No passado, Virgem pertencera à Ordem Nocturnis, mas deixou-a após o segundo confronto de Lázaro contra Capricórnio. Cansado das trevas e da manipulação, vagou pelo mundo em busca de redenção. Foi em 1703, na pequena e ancestral cidade de Gjirokastër, ao sul da Albânia, que o destino uniu novamente Virgem e Escorpião.
Naquele tempo, Virgem enfrentava a temível Irmandade das Serpentes, um culto nórdico que sobrevivia desde os tempos pagãos e acreditava que o mundo deveria retornar à escuridão primitiva. Seus membros se vestiam com peles de serpentes albinas, e suas pupilas eram modificadas ritualmente para imitarem as das cobras. Eram silenciosos, frios, e moviam-se como sombras em corredores apertados. Cada um deles possuía veneno nas veias, literalmente: um soro ritualístico os tornava mortais ao simples toque.
Virgem estava prestes a ser vencido quando Lázaro apareceu, silencioso como sempre. Com um giro rápido, disparou sua lâmina oculta contra o portador da marca da Serpente. Em segundos, os membros restantes tombaram, consumidos por um fogo azulado que se ergueu de seus corpos. Desde aquele dia, Virgem selou sua promessa.
— Estarei contigo no momento da convergência.
A segunda chamada foi ainda mais silenciosa, mas carregava um peso distinto. Lázaro digitou os números como quem evoca fantasmas.
— Alô, minha velha amiga.
Sua voz era baixa, com um tom antigo, denso, carregado de memórias. Do outro lado, a voz de Libra respondeu com suavidade, mas também com firmeza:
— Eu também senti o momento. Estarei com você no instante exato.

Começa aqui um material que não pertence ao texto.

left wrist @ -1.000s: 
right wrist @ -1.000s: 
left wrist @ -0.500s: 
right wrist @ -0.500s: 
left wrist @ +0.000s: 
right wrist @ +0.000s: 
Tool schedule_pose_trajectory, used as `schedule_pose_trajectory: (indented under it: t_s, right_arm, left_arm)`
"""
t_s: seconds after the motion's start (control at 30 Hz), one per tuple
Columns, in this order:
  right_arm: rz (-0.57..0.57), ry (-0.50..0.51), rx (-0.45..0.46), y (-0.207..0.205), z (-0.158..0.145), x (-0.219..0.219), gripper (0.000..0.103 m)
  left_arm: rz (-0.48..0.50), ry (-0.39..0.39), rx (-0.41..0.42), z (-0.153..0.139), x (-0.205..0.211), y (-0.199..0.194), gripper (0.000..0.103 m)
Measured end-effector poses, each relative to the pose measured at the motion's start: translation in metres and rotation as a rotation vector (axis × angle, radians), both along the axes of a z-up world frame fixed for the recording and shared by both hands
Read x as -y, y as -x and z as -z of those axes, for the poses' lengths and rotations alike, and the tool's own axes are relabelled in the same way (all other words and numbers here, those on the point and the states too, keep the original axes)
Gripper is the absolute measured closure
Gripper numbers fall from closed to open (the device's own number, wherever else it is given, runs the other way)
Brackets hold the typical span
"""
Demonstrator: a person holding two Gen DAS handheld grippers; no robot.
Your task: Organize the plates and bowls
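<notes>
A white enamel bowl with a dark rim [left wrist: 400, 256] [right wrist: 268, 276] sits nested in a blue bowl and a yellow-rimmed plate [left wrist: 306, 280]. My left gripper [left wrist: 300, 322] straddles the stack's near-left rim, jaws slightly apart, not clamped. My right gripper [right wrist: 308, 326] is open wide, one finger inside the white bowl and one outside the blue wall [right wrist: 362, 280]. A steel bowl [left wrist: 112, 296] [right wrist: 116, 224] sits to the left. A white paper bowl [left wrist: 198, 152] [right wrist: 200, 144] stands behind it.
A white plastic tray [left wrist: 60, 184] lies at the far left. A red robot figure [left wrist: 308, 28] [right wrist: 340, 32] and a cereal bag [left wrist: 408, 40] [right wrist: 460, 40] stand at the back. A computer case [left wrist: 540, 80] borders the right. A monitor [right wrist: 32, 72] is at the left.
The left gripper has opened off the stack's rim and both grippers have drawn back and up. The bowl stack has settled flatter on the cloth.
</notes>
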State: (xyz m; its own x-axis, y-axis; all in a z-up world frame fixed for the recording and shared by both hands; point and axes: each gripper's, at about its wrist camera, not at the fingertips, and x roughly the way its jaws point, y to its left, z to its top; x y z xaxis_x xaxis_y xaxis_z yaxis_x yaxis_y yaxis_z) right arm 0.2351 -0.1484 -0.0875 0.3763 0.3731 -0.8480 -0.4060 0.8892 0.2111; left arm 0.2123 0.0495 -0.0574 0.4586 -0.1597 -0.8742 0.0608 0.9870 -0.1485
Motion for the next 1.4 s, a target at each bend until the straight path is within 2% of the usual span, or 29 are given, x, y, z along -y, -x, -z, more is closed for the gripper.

Era 1912. Libra enfrentava a Sociedade dos Lírios de Ferro, uma organização secreta composta apenas por mulheres treinadas em artes místicas e de combate. Elas usavam capas bordadas com lírios cravados em ferro, e eram capazes de erguer um ônibus com as próprias mãos. Libra derrotara oito delas, mas estava ferida, exausta, e prestes a tombar diante das quatro restantes.

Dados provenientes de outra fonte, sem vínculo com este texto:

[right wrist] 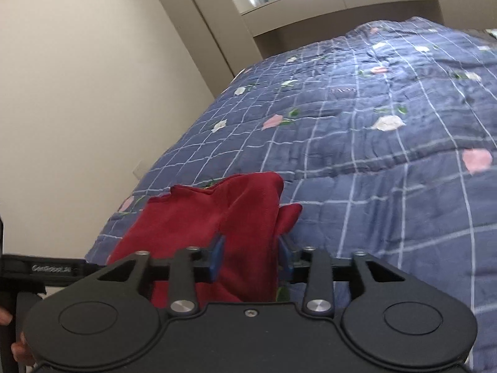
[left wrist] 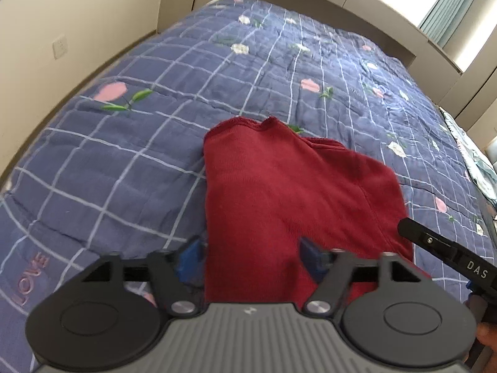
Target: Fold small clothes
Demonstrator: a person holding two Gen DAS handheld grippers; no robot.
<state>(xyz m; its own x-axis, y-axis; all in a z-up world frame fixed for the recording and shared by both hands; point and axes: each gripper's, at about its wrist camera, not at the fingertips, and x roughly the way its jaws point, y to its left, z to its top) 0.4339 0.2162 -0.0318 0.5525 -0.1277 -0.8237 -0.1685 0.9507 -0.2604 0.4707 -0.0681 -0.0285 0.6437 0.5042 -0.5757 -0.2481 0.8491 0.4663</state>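
Dark red knit garment (left wrist: 289,199) is lying bunched on a blue-purple checked quilt w/ pink and white flowers (left wrist: 130,168), near its front edge, partly lifted toward both cameras. Left gripper (left wrist: 253,256) is sitting w/ its blue-padded fingers (left wrist: 312,256) spread wide; red cloth is running between them, but whether the pads are pinching it I can't tell. Right gripper (right wrist: 252,255) is clamping a thick fold of the same garment (right wrist: 217,217): blue pads are pressing the cloth from both sides, and the fabric is rising in a ridge just ahead of the fingertips (right wrist: 217,253). In the left wrist view, right gripper's black body is poking in at the right edge, beside the garment's right side. Beige wall w/ a white socket plate (left wrist: 60,45) is standing left of the bed.
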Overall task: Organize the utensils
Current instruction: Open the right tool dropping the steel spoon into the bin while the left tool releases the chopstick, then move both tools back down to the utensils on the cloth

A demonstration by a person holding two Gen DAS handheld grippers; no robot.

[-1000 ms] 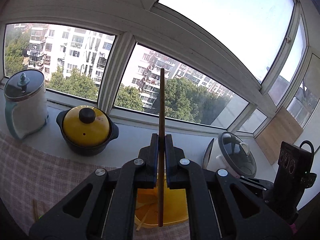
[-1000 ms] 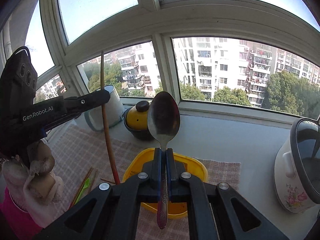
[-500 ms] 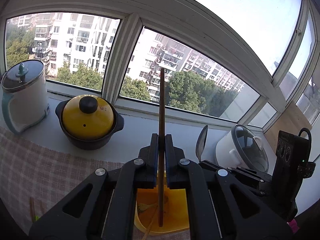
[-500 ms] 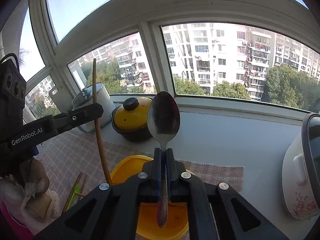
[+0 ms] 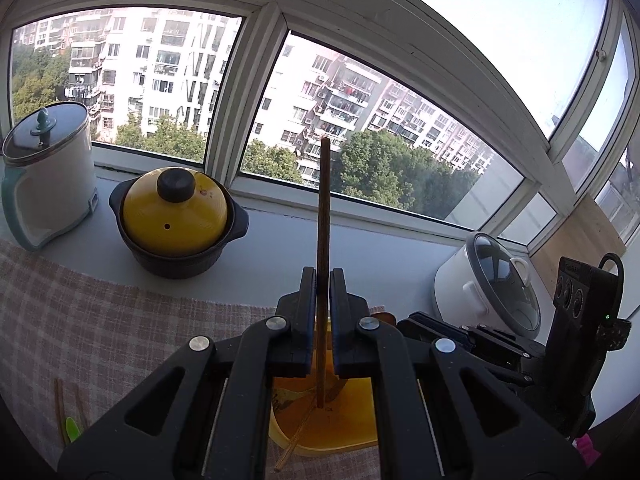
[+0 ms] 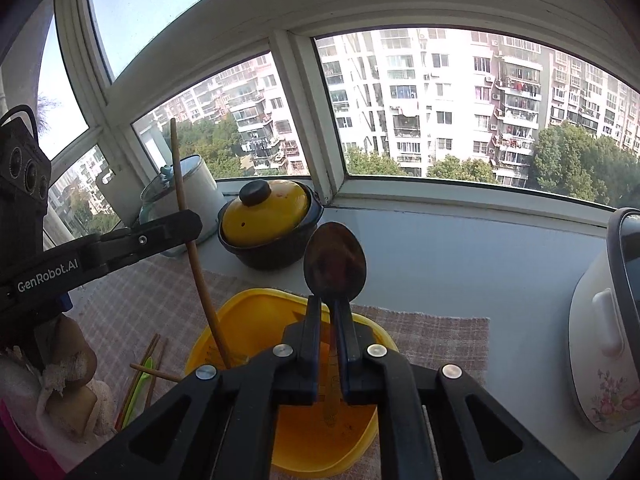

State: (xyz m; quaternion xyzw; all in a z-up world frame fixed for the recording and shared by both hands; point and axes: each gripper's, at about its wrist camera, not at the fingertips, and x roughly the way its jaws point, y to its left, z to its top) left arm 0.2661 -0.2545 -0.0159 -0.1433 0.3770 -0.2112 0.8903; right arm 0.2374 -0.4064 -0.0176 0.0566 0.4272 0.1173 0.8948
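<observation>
Right wrist view: right gripper (image 6: 328, 312) is opening around the spoon (image 6: 334, 265) over the tub (image 6: 240, 320); left gripper (image 5: 322, 280) is clamping the chopstick (image 5: 323, 216). Release low, both upright.

Location: home kitchen corner in an upper-floor apartment.
Evidence: bench (image 5: 272, 264) under a bay window (image 6: 440, 104) facing residential blocks; yellow-lidded casserole pot (image 5: 176, 220), electric kettle (image 5: 48, 176), rice cooker (image 5: 492, 284), checked cloth (image 5: 120, 328).
</observation>
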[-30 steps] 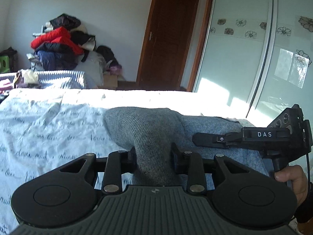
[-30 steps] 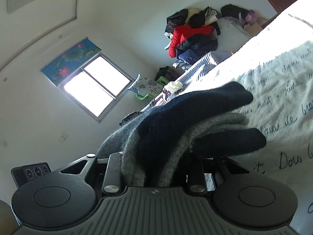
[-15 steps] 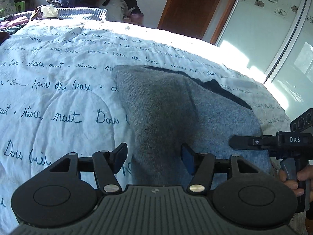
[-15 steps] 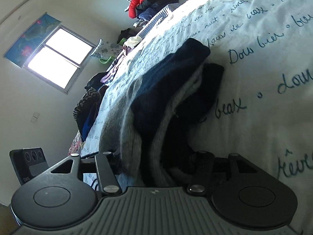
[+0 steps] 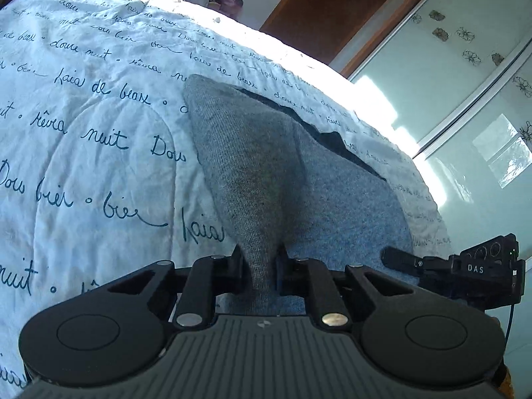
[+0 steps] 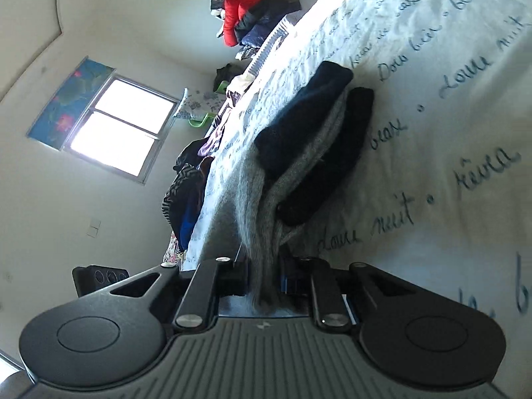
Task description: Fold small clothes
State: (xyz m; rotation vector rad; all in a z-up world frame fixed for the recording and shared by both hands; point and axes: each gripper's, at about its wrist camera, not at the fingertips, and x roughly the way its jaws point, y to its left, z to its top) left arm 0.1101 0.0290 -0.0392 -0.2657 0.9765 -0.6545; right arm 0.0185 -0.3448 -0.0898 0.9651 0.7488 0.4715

Foi quando Escorpião surgiu das trevas. Com um salto, atravessou o ar e cravou ambas as adagas ocultas na terra. Um estrondo ecoou. Do solo ergueram-se chamas em forma de espiral. As quatro mulheres restantes foram envolvidas por correntes astrais douradas e desfaleceram sob o selo do escorpião.
Desde então, Libra nunca mais hesitou.
Após as ligações, Lázaro guardou o telefone com reverência. Sentia-se completo. Não estava mais só.
Ele entrou então na sala secreta. Era o exato momento em que Andressa, diante da Ordem reunida, recebia a espada criada pelas três borboletas e pelos cadernos ancestrais.
A energia da arma cintilava em tons prateados, violeta e dourado, e a inscrição reluzia em fogo vivo: “In nocte, lux. In morte, vita. In silentio, ordinem.”
Agora, com a espada da Ordem em mãos, Andressa estava completa. E com Libra e Virgem a caminho, o cerco se fechava.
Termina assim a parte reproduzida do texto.